The reply should repeat all of the data word for word, with no pictures.
=== Data ===
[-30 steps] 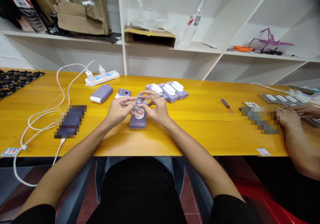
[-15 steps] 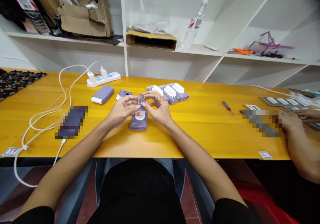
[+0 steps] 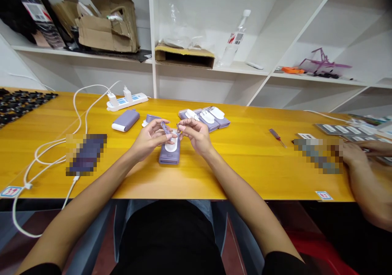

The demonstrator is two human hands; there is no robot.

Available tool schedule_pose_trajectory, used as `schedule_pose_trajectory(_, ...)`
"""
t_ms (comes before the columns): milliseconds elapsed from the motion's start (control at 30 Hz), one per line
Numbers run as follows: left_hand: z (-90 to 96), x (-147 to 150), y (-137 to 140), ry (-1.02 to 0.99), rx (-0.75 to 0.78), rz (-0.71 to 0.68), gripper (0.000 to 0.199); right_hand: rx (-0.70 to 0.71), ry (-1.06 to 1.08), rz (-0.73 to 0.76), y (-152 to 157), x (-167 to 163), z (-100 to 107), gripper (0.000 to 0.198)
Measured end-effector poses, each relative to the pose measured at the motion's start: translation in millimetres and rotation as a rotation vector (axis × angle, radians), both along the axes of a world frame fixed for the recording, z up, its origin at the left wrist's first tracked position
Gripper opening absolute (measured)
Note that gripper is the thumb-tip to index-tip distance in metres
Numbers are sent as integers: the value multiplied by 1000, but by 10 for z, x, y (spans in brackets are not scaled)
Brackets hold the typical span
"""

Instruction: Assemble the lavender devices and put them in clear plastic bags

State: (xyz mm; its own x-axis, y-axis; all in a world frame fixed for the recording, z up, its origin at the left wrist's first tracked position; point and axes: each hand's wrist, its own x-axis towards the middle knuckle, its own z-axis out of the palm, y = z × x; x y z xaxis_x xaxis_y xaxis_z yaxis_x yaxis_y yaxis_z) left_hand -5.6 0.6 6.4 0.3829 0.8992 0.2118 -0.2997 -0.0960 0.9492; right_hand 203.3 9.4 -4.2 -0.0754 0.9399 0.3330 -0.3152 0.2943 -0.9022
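On the left side of the yellow surface lies a dark blurred device, and behind it, to the right, a purple case with a white end. The left forearm comes in diagonally from the lower left corner; its hand is bent inward, thumb and fingers pinching a small purple part, which is raised and tilted. Just below the fingers, a purple block with a white oval pad rests on the surface, near its front edge. The right forearm reaches in from the lower right, and its hand faces the left one — thumb and forefinger are pinching a thin coiled wire. Behind this hand is a row of purple blocks with white pads. Farther right lies a screwdriver, well apart, then a co-worker's hand.
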Motion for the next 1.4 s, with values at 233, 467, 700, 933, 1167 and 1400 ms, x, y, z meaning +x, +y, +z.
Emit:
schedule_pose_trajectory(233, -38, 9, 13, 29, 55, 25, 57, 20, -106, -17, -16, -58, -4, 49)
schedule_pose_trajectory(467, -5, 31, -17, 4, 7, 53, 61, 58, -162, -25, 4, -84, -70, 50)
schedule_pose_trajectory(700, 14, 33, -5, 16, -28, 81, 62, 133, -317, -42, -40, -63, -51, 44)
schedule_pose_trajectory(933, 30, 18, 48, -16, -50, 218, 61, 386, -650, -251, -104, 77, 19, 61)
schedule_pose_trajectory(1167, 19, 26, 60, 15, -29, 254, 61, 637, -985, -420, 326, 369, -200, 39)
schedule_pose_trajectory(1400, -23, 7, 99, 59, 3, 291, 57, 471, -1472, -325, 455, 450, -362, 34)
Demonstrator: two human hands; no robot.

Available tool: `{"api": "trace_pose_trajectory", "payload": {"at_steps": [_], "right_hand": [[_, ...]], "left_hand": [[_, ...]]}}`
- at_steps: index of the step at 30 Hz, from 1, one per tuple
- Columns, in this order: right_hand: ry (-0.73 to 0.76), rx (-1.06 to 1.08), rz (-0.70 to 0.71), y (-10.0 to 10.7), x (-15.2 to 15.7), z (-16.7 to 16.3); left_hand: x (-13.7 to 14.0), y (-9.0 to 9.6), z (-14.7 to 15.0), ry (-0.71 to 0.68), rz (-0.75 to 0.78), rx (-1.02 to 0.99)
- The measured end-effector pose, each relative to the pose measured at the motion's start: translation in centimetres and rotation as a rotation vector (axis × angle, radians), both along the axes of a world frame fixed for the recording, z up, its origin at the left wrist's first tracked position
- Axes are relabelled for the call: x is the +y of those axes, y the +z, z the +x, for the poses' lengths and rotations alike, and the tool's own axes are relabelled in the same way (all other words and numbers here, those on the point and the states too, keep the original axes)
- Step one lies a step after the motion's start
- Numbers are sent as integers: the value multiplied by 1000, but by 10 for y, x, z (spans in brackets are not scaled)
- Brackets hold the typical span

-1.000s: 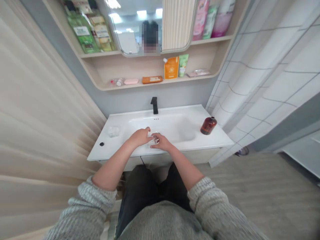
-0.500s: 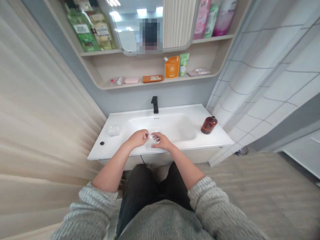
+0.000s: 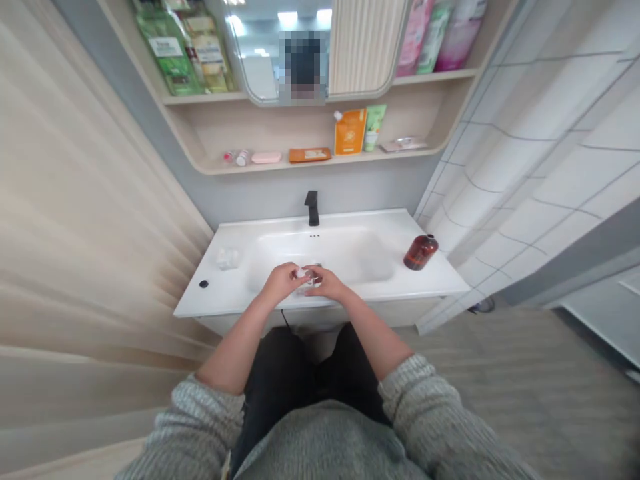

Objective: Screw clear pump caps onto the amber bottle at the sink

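Over the front rim of the white sink (image 3: 350, 250), both of my hands meet at a small clear container (image 3: 309, 281). My right hand (image 3: 327, 284) is closed around its right side. Between the fingertips of my left hand (image 3: 280, 283) is a small white piece (image 3: 301, 272), at the top of the container. Whether this piece is a cap or something else is too small to tell. The fingers partly hide the container, and its contents are not clear.
A black faucet (image 3: 313, 208) stands behind the basin. On the countertop are an amber bottle (image 3: 421, 253) at right, a clear object (image 3: 228, 258) at left and a small black disc (image 3: 203, 284). Above hangs a shelf (image 3: 200, 162) with an orange pouch (image 3: 350, 132) and several bottles.
My left hand has shifted slightly right, closer to my right hand, and the white piece shows more plainly at its fingertips. The view has moved a little.
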State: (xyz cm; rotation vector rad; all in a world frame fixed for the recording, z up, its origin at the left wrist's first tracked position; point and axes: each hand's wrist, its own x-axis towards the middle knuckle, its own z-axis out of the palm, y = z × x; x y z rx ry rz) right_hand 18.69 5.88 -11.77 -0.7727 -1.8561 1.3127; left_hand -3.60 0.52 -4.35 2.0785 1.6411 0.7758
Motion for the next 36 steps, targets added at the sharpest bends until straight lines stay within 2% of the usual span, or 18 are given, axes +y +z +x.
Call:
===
Task output:
[-30 steps] 
[-15 steps] 
[+0 steps] 

The demonstrator is two human hands; there is no robot.

Available tool schedule_pose_trajectory, used as `schedule_pose_trajectory(_, ...)`
"""
t_ms (comes before the columns): milliseconds elapsed from the motion's start (control at 30 Hz), one per line
Numbers run as follows: left_hand: z (-90 to 96), x (-147 to 150), y (-137 to 140), ry (-1.02 to 0.99), rx (-0.75 to 0.78), rz (-0.71 to 0.68), gripper (0.000 to 0.199); right_hand: rx (-0.70 to 0.71), ry (-1.06 to 1.08), rz (-0.73 to 0.76), y (-152 to 157), x (-167 to 163), z (-100 to 107), gripper (0.000 to 0.198)
Measured end-effector poses, each relative to the pose measured at the motion's start: translation in millimetres and rotation as a rotation vector (axis × angle, radians), both along the axes of a world frame fixed for the recording, z up, its origin at the left wrist's first tracked position
Gripper opening absolute (measured)
Note that gripper is the thumb-tip to index-tip distance in metres
Numbers are sent as integers: the value multiplied by 1000, but by 10 for z, x, y (spans in brackets are not scaled)
Brackets hold the typical span
"""

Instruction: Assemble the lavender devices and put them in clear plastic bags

State: (xyz mm; its own x-axis, y-axis; all in a world frame fixed for the recording, z up, its origin at the left wrist's first tracked position; point and axes: each hand's wrist, its own x-axis towards the middle knuckle, its own z-axis out of the palm, y = z × x; x y z xaxis_x xaxis_y xaxis_z yaxis_x yaxis_y yaxis_z) left_hand -5.6 0.6 6.4 0.3829 0.8992 0.2118 -0.2997 -0.0960 0.9492; right_hand 203.3 9.4 -4.2 -0.0754 0.9399 0.3330 -0.3152 0.2943 -0.9022
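On the left side of the yellow surface lies a dark blurred device, and behind it, to the right, a purple case with a white end. The left forearm comes in diagonally from the lower left corner; its hand is bent inward, thumb and fingers pinching a small purple part, which is raised and tilted. Just below the fingers, a purple block with a white oval pad rests on the surface, near its front edge. The right forearm reaches in from the lower right, and its hand faces the left one — thumb and forefinger are pinching a thin coiled wire. Behind this hand is a row of purple blocks with white pads. Farther right lies a screwdriver, well apart, then a co-worker's hand.
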Motion for the next 1.4 s, with values at 233, 467, 700, 933, 1167 and 1400 ms, x, y, z meaning +x, +y, +z.
Emit:
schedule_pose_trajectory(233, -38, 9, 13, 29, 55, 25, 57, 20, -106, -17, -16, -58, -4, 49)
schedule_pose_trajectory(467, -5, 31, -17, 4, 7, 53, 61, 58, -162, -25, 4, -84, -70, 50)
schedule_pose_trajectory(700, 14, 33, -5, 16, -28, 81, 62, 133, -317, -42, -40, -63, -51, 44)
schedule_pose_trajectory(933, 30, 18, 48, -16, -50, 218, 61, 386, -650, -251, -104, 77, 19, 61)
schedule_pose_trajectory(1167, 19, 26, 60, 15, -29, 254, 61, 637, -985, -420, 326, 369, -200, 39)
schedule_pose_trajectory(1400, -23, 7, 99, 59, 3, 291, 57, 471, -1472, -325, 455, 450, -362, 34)
Demonstrator: two human hands; no robot.

Available tool: `{"api": "trace_pose_trajectory", "payload": {"at_steps": [_], "right_hand": [[_, ...]], "left_hand": [[_, ...]]}}`
- at_steps: index of the step at 30 Hz, from 1, one per tuple
- Columns, in this order: right_hand: ry (-0.73 to 0.76), rx (-1.06 to 1.08), rz (-0.70 to 0.71), y (-10.0 to 10.7), x (-15.2 to 15.7), z (-16.7 to 16.3); left_hand: x (-13.7 to 14.0), y (-9.0 to 9.6), z (-14.7 to 15.0), ry (-0.71 to 0.68), rz (-0.75 to 0.78), rx (-1.02 to 0.99)
- The measured end-effector pose, each relative to the pose measured at the motion's start: translation in centimetres and rotation as a rotation vector (axis × angle, radians), both along the axes of a world frame fixed for the recording, z up, its origin at the left wrist's first tracked position
- Axes are relabelled for the call: x is the +y of those axes, y the +z, z the +x, for the poses' lengths and rotations alike, and the tool's own axes are relabelled in the same way (all other words and numbers here, those on the point and the states too, keep the original axes)
- Step one lies a step after the motion's start
- Numbers are sent as integers: the value multiplied by 1000, but by 10 for y, x, z (spans in brackets are not scaled)
- Brackets hold the typical span

-1.000s: 
-0.500s: 
+0.000s: 

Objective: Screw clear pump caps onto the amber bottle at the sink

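Over the front rim of the white sink (image 3: 350, 250), both of my hands meet at a small clear container (image 3: 309, 281). My right hand (image 3: 327, 284) is closed around its right side. Between the fingertips of my left hand (image 3: 280, 283) is a small white piece (image 3: 301, 272), at the top of the container. Whether this piece is a cap or something else is too small to tell. The fingers partly hide the container, and its contents are not clear.
A black faucet (image 3: 313, 208) stands behind the basin. On the countertop are an amber bottle (image 3: 421, 253) at right, a clear object (image 3: 228, 258) at left and a small black disc (image 3: 203, 284). Above hangs a shelf (image 3: 200, 162) with an orange pouch (image 3: 350, 132) and several bottles.
My left hand has shifted slightly right, closer to my right hand, and the white piece shows more plainly at its fingertips. The view has moved a little.
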State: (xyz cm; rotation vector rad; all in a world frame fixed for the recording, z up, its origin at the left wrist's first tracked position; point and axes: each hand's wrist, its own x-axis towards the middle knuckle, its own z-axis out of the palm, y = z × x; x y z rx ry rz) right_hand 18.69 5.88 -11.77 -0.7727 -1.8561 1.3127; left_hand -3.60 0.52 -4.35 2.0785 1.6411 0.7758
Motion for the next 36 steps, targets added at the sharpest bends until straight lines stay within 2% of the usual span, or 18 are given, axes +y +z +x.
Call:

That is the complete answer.